The lines to reproduce run from the one containing "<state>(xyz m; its" to the end of the listing. Reproduce them exactly, both ends included, and nothing else.

________

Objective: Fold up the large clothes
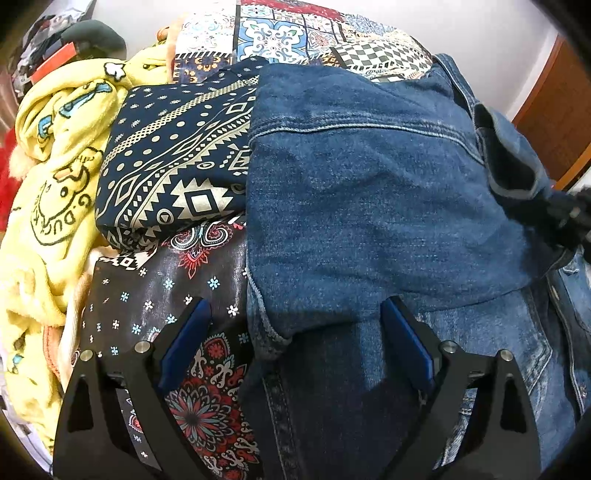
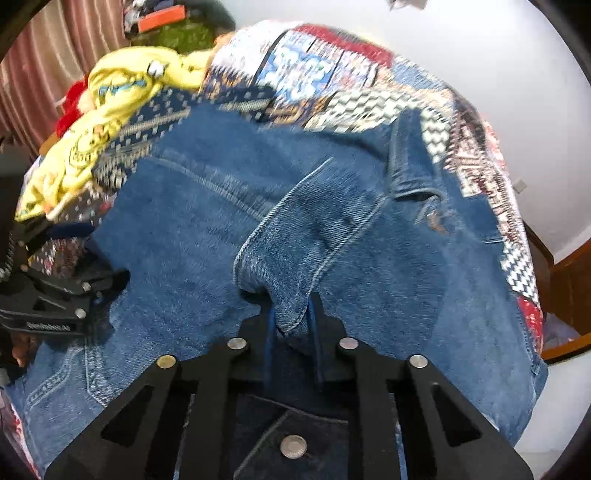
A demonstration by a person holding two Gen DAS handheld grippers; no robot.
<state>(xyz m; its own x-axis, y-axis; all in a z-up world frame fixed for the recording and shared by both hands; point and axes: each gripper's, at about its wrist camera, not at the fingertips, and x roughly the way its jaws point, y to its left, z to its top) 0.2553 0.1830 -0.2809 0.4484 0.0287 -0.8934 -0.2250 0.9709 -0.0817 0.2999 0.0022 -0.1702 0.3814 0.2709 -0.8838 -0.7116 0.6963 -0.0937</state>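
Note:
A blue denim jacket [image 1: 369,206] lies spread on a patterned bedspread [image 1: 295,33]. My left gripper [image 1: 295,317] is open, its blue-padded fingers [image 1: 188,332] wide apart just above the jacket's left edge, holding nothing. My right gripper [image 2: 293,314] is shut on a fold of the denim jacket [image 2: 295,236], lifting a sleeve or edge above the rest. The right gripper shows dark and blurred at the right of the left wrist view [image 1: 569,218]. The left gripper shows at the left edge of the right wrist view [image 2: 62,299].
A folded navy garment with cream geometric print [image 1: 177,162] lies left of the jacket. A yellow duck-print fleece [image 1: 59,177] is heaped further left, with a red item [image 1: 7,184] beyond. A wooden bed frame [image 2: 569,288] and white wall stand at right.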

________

§ **Exercise answer**
<state>(xyz m; its own x-axis, y-axis; all in a z-up world frame fixed for the recording and shared by both hands; point and axes: each gripper's, at about its wrist camera, not at the fingertips, and x roughly the way its jaws point, y to its left, z to its top) 0.2553 0.1830 -0.2809 0.4484 0.0287 -0.8934 -0.2250 0.9709 -0.0817 0.2999 0.0022 -0.1702 0.3814 0.2709 -0.8838 -0.7116 0.6963 -0.0937</state>
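Note:
A blue denim jacket [image 1: 369,206] lies spread on a patterned bedspread [image 1: 295,33]. My left gripper [image 1: 295,317] is open, its blue-padded fingers [image 1: 188,332] wide apart just above the jacket's left edge, holding nothing. My right gripper [image 2: 293,314] is shut on a fold of the denim jacket [image 2: 295,236], lifting a sleeve or edge above the rest. The right gripper shows dark and blurred at the right of the left wrist view [image 1: 569,218]. The left gripper shows at the left edge of the right wrist view [image 2: 62,299].
A folded navy garment with cream geometric print [image 1: 177,162] lies left of the jacket. A yellow duck-print fleece [image 1: 59,177] is heaped further left, with a red item [image 1: 7,184] beyond. A wooden bed frame [image 2: 569,288] and white wall stand at right.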

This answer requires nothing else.